Sebarkan artikel ini
Upaya Hukum Deden Verzet
Ilustrasi Gambar oleh Penulis

Literasi Hukum – Pahami langkah-langkah dan dasar hukum upaya perlawanan pihak ketiga (derden verzet) terhadap tanah yang disengketakan. Pelajari cara melindungi hak atas tanah Anda dengan informasi lengkap di sini.

Pengertian, Jenis, dan Syarat Pengajuan Derden Verzet

Derden Verzet merupakan upaya perlawanan dari pihak ketiga terhadap pelaksanaan putusan hakim. Derden verzet bukan merupakan upaya hukum oleh pihak ketiga terhadap putusan verstek, dan apabila hal tersebut dilakukan oleh pihak ketiga yang tidak ikut sebagai pihak dalam putusan verstek, maka perlawanan ini sudah seharusnya ditolak oleh hakim dan bukan merupakan derden verzet.

Menurut Yahya Harahap pihak ketiga dapat mengajukan perlawanan dalam bentuk derden verzet atau perlawanan pihak ketiga terhadap Conservatoir Beslag  (sita jaminan). Adapun derden verzet atas sita jaminan  dapat diajukan pemilik selama perkara yang dilawan belum mempunyai putusan yang berkekuatan hukum tetap. Apabila perkara yang dilawan sudah memperoleh putusan yang berkekuatan hukum tetap, upaya hukum yang dapat dilakukan pihak ketiga atas penyitaan yakni mengajukan gugatan perdata biasa.

Di samping itu, pada dasarnya terdapat dua jenis perlawanan pihak ketiga yakni perlawanan pihak ketiga atas sita jaminan dan perlawanan pihak ketiga atas sita eksekusi. Pihak ketiga juga dapat melakukan perlawanan terhadap sita eksekusi yang diajukan setelah putusan memperoleh kekuatan hukum tetap dan sebelum eksekusi dilaksanakan, apabila eksekusi terhadap obyek perkara telah dilakukan, maka tidak bisa lagi untuk mengajukan perlawanan melainkan harus dengan cara mengajukan gugatan. Dalam hal ini, pihak ketiga mempunyai hak untuk melakukan perlawanan apabila dinilai pelaksanaan isi putusan hakim yang memerintahkan sita eksekusi terhadap obyek milik pihak ketiga tersebut telah merugikan ataupun telah melanggar hak dan kepentingannya.
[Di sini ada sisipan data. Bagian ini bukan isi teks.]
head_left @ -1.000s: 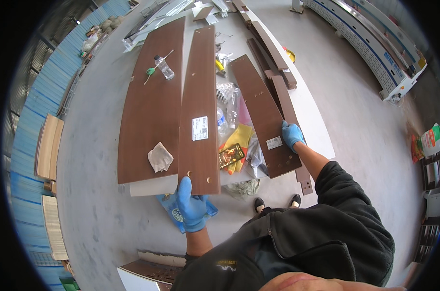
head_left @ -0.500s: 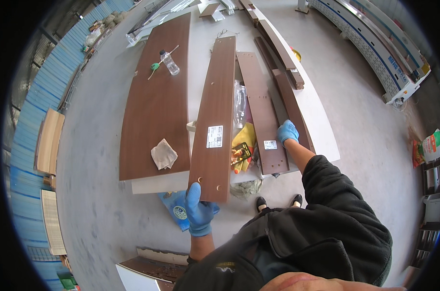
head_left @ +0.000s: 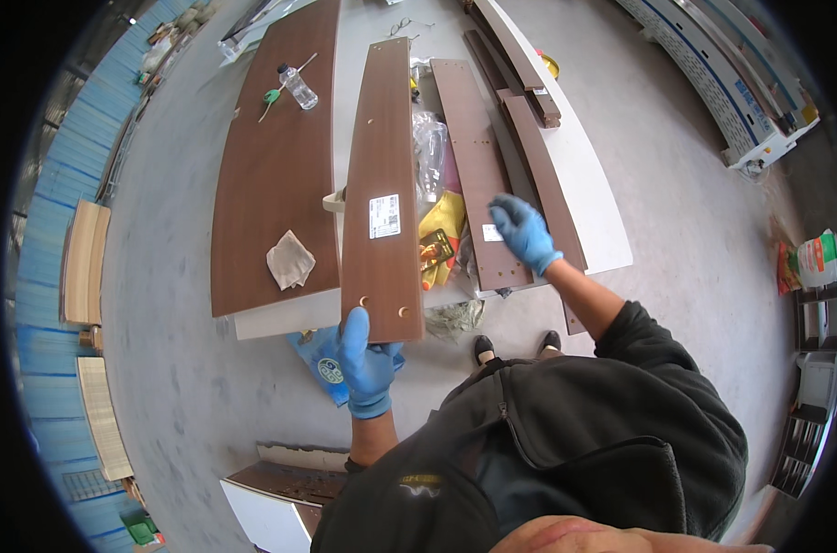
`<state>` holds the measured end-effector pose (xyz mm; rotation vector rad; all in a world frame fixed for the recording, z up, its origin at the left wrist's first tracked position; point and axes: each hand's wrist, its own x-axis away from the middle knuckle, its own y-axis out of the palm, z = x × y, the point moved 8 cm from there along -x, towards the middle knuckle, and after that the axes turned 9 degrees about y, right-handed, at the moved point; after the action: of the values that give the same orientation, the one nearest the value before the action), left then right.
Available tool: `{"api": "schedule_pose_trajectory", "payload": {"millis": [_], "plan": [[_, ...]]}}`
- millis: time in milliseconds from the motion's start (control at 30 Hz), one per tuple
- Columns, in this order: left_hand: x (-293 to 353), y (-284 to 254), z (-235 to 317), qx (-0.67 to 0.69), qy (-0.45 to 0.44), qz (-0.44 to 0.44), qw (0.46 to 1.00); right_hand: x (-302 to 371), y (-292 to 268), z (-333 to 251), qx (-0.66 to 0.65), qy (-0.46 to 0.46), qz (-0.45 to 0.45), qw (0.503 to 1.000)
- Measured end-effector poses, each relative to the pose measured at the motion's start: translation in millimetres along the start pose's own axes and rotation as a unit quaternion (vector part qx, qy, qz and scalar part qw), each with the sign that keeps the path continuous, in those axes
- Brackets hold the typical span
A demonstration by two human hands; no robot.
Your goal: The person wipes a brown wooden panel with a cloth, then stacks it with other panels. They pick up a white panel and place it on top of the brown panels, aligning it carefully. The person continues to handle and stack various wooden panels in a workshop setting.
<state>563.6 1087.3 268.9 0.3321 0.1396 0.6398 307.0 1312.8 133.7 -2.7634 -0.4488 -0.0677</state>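
Note:
My left hand (head_left: 368,364), in a blue glove, is closed round the near end of a long brown board (head_left: 382,184), thumb on top beside a round hole. This board carries a white label and its end juts past the table edge. My right hand (head_left: 524,230), gloved too, is open over a second brown board (head_left: 474,166), its loosely bent fingers by that board's white label; whether they touch it I cannot tell. Right of it lies a narrower brown board (head_left: 543,175), partly behind my forearm. Yellow-red gloves (head_left: 444,221) and a clear plastic bottle (head_left: 429,161) lie between the first two boards.
A wide brown panel (head_left: 276,175) at left bears a water bottle (head_left: 297,88), a green-handled tool (head_left: 271,96) and a folded cloth (head_left: 290,261). Brown strips (head_left: 520,55) lie at the far right of the white table surface (head_left: 594,203). A blue bag (head_left: 322,364) is below the near edge.
My right hand has let go of the boards' right side and moved left over the second board's label. My left hand keeps its hold. The whole view has shifted slightly.

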Motion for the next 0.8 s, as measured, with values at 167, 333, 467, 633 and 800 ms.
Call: {"api": "schedule_pose_trajectory", "payload": {"millis": [167, 333, 467, 633, 800], "plan": [[36.2, 35.2, -14.0, -0.023, -0.007, -0.011, 1.0, 57.1, 61.3, -97.5, -0.494, 0.088, -0.336, 0.797], [103.2, 43.4, -30.7, -0.029, 0.0, 0.019, 0.999, 81.8, 42.2, -133.6, -0.581, 0.21, -0.442, 0.651], [151.7, 41.4, -56.6, 0.036, -0.027, 0.052, 0.998, 98.6, 17.1, -123.8, -0.51, 0.138, -0.4, 0.749], [178.5, 13.5, -34.8, -0.237, 0.085, 0.111, 0.961, 128.3, 21.2, -125.9, -0.419, 0.075, -0.423, 0.8], [155.3, -25.4, 30.2, -0.218, 0.211, 0.119, 0.945, 212.5, 66.3, -137.0, -0.234, -0.022, -0.571, 0.787]]}}
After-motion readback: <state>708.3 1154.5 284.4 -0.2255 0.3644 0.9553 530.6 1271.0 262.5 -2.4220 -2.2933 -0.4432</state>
Selanjutnya, ketentuan mengenai pengaturan perlawanan pihak ketiga diatur dalam peraturan perundang-undangan hukum perdata yakni Pasal 195 ayat (6) HIR (Herzien Inlandsch Reglement), Pasal 378 s/d Pasal 382 Rv (Reglement op de Rechtsvordering) beberapa diantaranya menyatakan sebagai berikut:

Pasal 195 ayat (6) HIR:

“Perlawanan terhadap keputusan, juga dari orang lain yang menyatakan bahwa barang yang disita miliknya, dihadapkan serta diadili seperti segala perselisihan tentang upaya paksa yang diperintahkan oleh pengadilan negeri, yang dalam daerah hukumnya terjadi penjalaran keputusan itu”

Pasal 378 Rv

“Pihak-pihak ketiga berhak melakukan perlawanan terhadap suatu putusan yang merugikan hak-hak mereka, jika mereka secara pribadi atau wakil mereka yang sah menurut hukum, atau pun pihak yang mereka wakili tidak dipanggil di sidang pengadilan, atau karena penggabungan perkara atau campur tangan dalam perkara pernah menjadi pihak.”

Pasal 379 Rv

“Perlawanan ini diperiksa hakim yang menjatuhkan putusan itu. Perlawanan diajukan dengan suatu pemanggilan untuk menghadap sidang terhadap semua pihak yang telah mendapat Keputusan dan peraturan umum mengenai cara berperkara berlaku dalam perlawanan ini.”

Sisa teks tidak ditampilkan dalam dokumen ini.